Ankle Brachial Index
Evaluasi ankle brachial index (ABI) dilakukan dengan cara18 :
Mengukur tekanan sistolik pada kedua lengan (arteri brakialis) dan pada
tungkai yang sakit (di kedua arteri kaki : arteri dorsalis pedis dan arteri tibialis
posterior).
Pilih angka sistolik tertinggi dari salah satu lengan, dan angka sistolik
tertinggi dari salah satu arteri kaki.
Bandingkan tekanan sistolik tertinggi pada kaki dengan tekanan sistolik
tertinggi arteri brakialis, hitung hasil sampai 2 angka desimal.
Nilai ABI normal 0,9-1,4. Kemungkinan terjadi peripheral arterial
disease jika ABI <0.9, dan peripheral arterial disease berat jika ABI <0,5.
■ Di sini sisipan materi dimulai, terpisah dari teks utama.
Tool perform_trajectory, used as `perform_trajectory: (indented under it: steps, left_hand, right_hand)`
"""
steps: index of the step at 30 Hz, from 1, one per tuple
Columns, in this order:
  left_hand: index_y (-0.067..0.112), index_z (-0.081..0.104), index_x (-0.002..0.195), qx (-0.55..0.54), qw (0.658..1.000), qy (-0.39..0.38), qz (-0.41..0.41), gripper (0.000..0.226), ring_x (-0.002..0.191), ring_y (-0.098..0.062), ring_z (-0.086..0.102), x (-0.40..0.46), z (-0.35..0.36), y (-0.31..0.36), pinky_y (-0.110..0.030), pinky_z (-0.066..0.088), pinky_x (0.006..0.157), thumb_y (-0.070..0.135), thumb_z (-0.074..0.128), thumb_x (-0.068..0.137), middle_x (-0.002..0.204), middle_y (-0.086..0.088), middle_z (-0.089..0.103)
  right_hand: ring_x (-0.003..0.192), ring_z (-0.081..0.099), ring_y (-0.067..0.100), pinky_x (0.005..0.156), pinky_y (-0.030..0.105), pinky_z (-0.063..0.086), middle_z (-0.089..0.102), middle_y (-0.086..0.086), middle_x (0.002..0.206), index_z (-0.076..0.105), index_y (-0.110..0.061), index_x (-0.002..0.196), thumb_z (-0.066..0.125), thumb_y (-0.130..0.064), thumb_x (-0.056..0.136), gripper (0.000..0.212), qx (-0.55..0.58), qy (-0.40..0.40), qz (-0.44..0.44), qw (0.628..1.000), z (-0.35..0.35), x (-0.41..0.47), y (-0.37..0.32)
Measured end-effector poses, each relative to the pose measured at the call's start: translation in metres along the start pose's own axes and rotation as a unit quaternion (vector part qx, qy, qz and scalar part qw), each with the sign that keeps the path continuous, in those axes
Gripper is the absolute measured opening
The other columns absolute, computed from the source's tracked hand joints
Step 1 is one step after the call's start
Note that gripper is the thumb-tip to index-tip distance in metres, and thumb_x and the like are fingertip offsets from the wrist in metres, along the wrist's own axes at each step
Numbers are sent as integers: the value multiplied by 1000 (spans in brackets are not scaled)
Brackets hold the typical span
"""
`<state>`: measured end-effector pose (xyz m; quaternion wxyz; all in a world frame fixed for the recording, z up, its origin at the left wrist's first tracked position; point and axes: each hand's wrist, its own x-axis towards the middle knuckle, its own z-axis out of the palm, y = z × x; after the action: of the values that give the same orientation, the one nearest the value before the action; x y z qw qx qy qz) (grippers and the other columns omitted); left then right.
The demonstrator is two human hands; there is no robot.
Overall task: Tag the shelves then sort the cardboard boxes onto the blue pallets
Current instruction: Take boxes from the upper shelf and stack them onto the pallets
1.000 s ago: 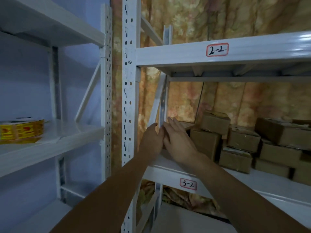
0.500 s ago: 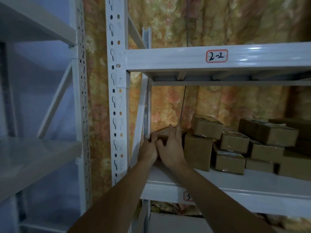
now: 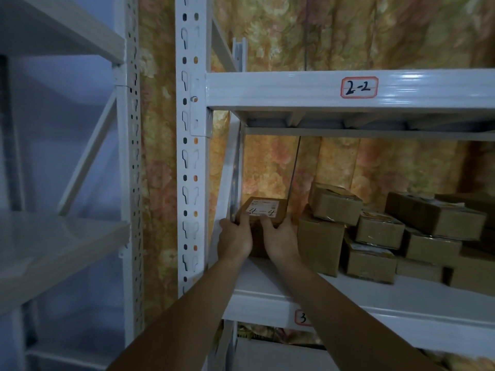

2.3.6. Pemeriksaan Penunjang
Pemeriksaan Penunjang
Pemeriksaan penunjang yang berperan dalam menegakkan insufisiensi vena
kronik adalah dengan pemeriksaan radiologi, terutama dengan USG duplex.
Meskipun demikian, pencitraan lainnya seperti venografi dan Doppler juga
memiliki peranan dalam mendiagnosis insufisiensi vena kronik.17
2.3.7. Penatalaksanaan
PENUTUP
3.1 Kesimpulan
Insufisiensi vena kronik merupakan masalah yang memiliki dampak secara
langsung terhadap individu dan sistem pelayanan kesehatan. Disfungsi dari
struktur vena dapat menyebabkan terjadinya hipertensi vena dan akhirnya
mengarah ke Insufisiensi. Gejala yang timbul dari IVK dapat berupa perubahan
warna kulit dari hanya eritema hingga ulkus.
Keluhan utama pasien dengn IVK adalah munculnya kram terutama jika
pasien banyak berjalan. Terdapat beberapa pemeriksaan penunjang berupa
invasive maupun noninvasive yang membantu penegakan diagnosis Insufisiensi
vena kronik Pengobatan dari IVK tergantung pada tingkat keparahan penyakit.
Penanganannya dipertimbangkan berdasarkan keadaan anatomi dan patofisiologi.